### Activity
Your copy should begin with the line containing "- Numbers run", end with the line containing "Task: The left", match the listing below exactly, and contain no pictures.
Segment Start: Material provided
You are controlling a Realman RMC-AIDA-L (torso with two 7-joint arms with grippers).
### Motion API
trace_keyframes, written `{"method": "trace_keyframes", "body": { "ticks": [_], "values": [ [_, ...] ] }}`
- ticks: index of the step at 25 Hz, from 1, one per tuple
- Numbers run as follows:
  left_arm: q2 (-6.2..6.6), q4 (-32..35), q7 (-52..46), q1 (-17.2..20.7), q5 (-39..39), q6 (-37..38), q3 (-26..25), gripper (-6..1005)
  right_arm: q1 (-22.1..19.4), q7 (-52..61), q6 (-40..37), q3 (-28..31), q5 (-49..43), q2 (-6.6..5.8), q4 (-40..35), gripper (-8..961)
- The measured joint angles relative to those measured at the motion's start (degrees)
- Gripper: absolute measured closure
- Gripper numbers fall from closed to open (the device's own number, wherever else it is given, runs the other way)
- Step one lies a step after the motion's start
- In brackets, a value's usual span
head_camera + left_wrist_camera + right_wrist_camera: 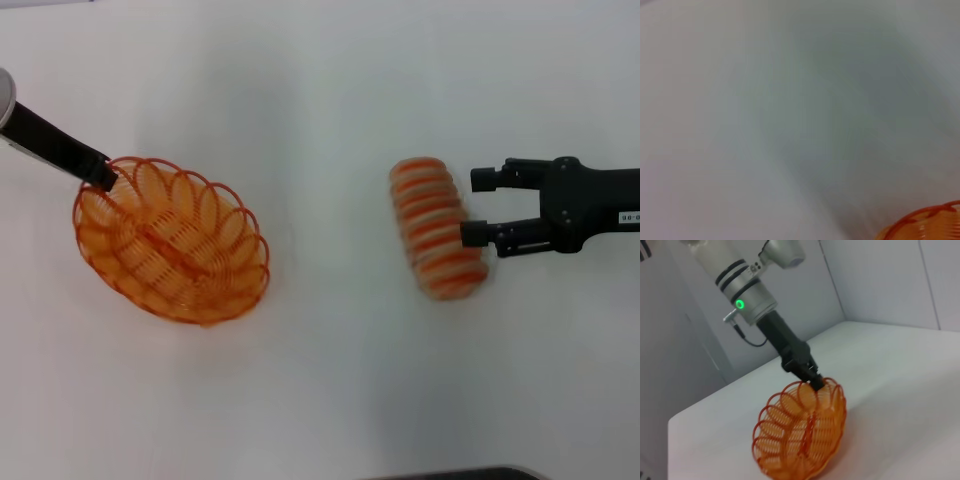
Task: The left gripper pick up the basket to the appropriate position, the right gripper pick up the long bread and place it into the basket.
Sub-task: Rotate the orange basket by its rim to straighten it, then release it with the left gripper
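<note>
On a plain white table (320,90), the left gripper (103,176) has its fingers pinched on the looped rim of the basket (172,240), at the far-left end of the oval. The right wrist view shows the orange wire basket (802,435) tipped up on its side, rim end raised under the left gripper (815,382) and the opposite edge low near the table, its open mouth facing the camera; through the see-through sides nothing lies inside it. A sliver of the scalloped rim (925,225) shows at the corner of the left wrist view, the rest of that view being bare table. Well apart to the right, the long bread (438,228) lies outside the basket, its orange and cream stripes running crosswise, its length pointing away from the robot and slightly left. The right gripper (478,208) reaches in from the right with its two black fingers spread wide, holding nothing; the nearer fingertip is right at the bread's right flank, the farther one stands just clear of it beside the loaf's far end.
</note>
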Motion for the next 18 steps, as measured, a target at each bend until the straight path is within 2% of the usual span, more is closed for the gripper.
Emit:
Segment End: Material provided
### The answer
- Numbers run as follows:
  left_arm: q2 (-6.2..6.6), q4 (-32..35), q7 (-52..46), q1 (-17.2..20.7), q5 (-39..39), q6 (-37..38), q3 (-26..25), gripper (-6..1005)
  right_arm: q1 (-22.1..19.4), q7 (-52..61), q6 (-40..37), q3 (-28..31), q5 (-49..43), q2 (-6.6..5.8), q4 (-40..35), gripper (-8..961)
- The measured joint angles relative to those measured at the motion's start (degrees)
- Gripper: absolute measured closure
- Gripper numbers fall from closed to open (the device's own number, wherever else it is given, runs the other way)
- Step one lies a step after the motion's start
- In brackets, a value's usual span
head_camera + left_wrist_camera + right_wrist_camera: 
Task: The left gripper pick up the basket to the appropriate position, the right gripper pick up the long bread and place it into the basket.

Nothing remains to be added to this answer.